The Supreme Court today granted certiorari in District Attorney’s Office v. Osborne (No. 08-6, opinion below: 521 F.3d 1118 (9th Cir. 2008)). At issue is whether a prisoner convicted of rape can sue a prosecutor’s office to obtain DNA evidence for more sophisticated testing than was available at the time of the prisoner’s trial. Lurking in the background is the difficult constitutional question of whether the prisoner would be entitled to obtain his release through a federal habeas corpus petition if DNA testing proved his innocence. The Supreme Court has repeatedly dodged this issue in the past, refusing squarely to hold whether or not innocent prisoners have a constitutional right to be relieved from their punishment under the Due Process Clause. See, e.g., House v. Bell, 547 U.S. 518 (2006).
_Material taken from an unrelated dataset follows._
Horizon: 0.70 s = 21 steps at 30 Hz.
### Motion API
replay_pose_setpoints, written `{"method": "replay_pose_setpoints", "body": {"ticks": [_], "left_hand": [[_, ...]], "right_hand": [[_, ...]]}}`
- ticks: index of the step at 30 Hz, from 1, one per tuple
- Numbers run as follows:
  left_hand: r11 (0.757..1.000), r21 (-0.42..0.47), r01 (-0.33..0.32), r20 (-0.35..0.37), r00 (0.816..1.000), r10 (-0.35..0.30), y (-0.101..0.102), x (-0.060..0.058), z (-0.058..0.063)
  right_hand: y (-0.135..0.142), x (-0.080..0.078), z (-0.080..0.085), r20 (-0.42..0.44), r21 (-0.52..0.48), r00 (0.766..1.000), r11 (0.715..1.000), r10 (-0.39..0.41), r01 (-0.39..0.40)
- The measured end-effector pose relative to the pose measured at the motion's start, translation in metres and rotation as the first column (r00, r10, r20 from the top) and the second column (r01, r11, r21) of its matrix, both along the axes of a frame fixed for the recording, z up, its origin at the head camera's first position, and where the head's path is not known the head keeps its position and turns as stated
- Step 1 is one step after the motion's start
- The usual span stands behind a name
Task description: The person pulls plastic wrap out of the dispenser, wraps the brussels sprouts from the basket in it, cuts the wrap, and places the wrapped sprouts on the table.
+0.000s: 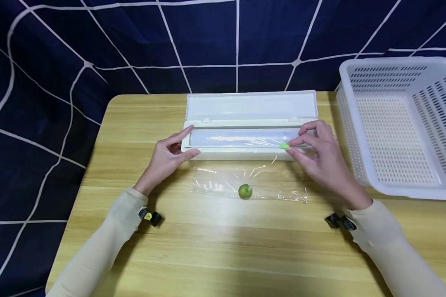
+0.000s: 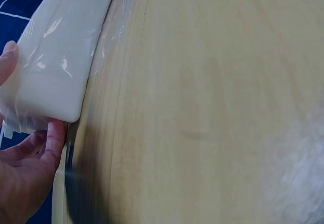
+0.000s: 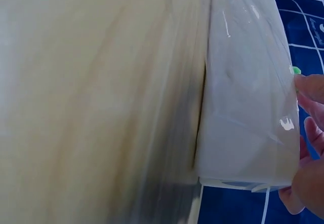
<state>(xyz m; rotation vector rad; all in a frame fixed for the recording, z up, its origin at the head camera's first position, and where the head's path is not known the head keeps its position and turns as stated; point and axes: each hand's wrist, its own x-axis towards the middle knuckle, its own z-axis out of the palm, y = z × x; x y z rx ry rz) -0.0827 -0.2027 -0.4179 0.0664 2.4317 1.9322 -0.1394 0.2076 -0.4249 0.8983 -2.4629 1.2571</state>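
Note:
A white cling film dispenser box (image 1: 238, 155) lies across the table with its lid (image 1: 251, 105) raised at the back. Inside it sits a roll of cling film (image 1: 241, 137). My left hand (image 1: 166, 154) grips the box's left end, thumb at the front edge. At the front rim, my right hand (image 1: 319, 150) pinches a small green slider (image 1: 284, 146) between thumb and fingers. Clear film (image 1: 215, 185) hangs over the box front onto the table, and a small round green fruit (image 1: 245, 191) shows at its near edge. In the right wrist view the slider (image 3: 296, 70) is mostly hidden.
A white slotted plastic basket (image 1: 360, 144) stands at the right, close to my right forearm. The wooden table (image 1: 208, 247) is backed by a dark blue cloth with white lines (image 1: 204, 45), which also hangs along the left side.

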Motion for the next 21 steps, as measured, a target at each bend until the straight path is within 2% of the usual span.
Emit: {"method": "replay_pose_setpoints", "body": {"ticks": [4, 11, 21], "left_hand": [[1.0, 0.002, 0.004, 0.0, 1.0, -0.004, -0.001, -0.001, 0.001], [0.999, -0.037, 0.004, -0.045, 0.999, -0.005, -0.015, -0.007, -0.027], [1.0, -0.013, 0.014, -0.044, 0.999, -0.015, -0.013, -0.008, -0.029]], "right_hand": [[0.001, 0.0, 0.0, 0.016, 0.011, 1.0, 1.0, -0.02, 0.02], [0.002, -0.001, -0.001, 0.038, 0.031, 0.999, 0.999, -0.016, 0.015], [0.007, -0.002, -0.001, 0.002, 0.042, 1.0, 0.999, 0.01, -0.01]]}}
The formalists on the Court have a hard time swallowing any constitutional rights that are not spelled out in explicit detail in the text of the Constitution, but I’ve always thought that “due process,” if it is to mean anything at all, must surely include a right not to be punished if one is not guilty. I think most Americans would be shocked to learn that the state may simply ignore persuasive evidence of innocence and continue to hold a prisoner for years (or potentially even execute the prisoner) despite grave doubts as to the prisoner’s guilt. New forensics technology (especially DNA testing) will eventually force the courts to tell us once and for all whether that is indeed the state of the law.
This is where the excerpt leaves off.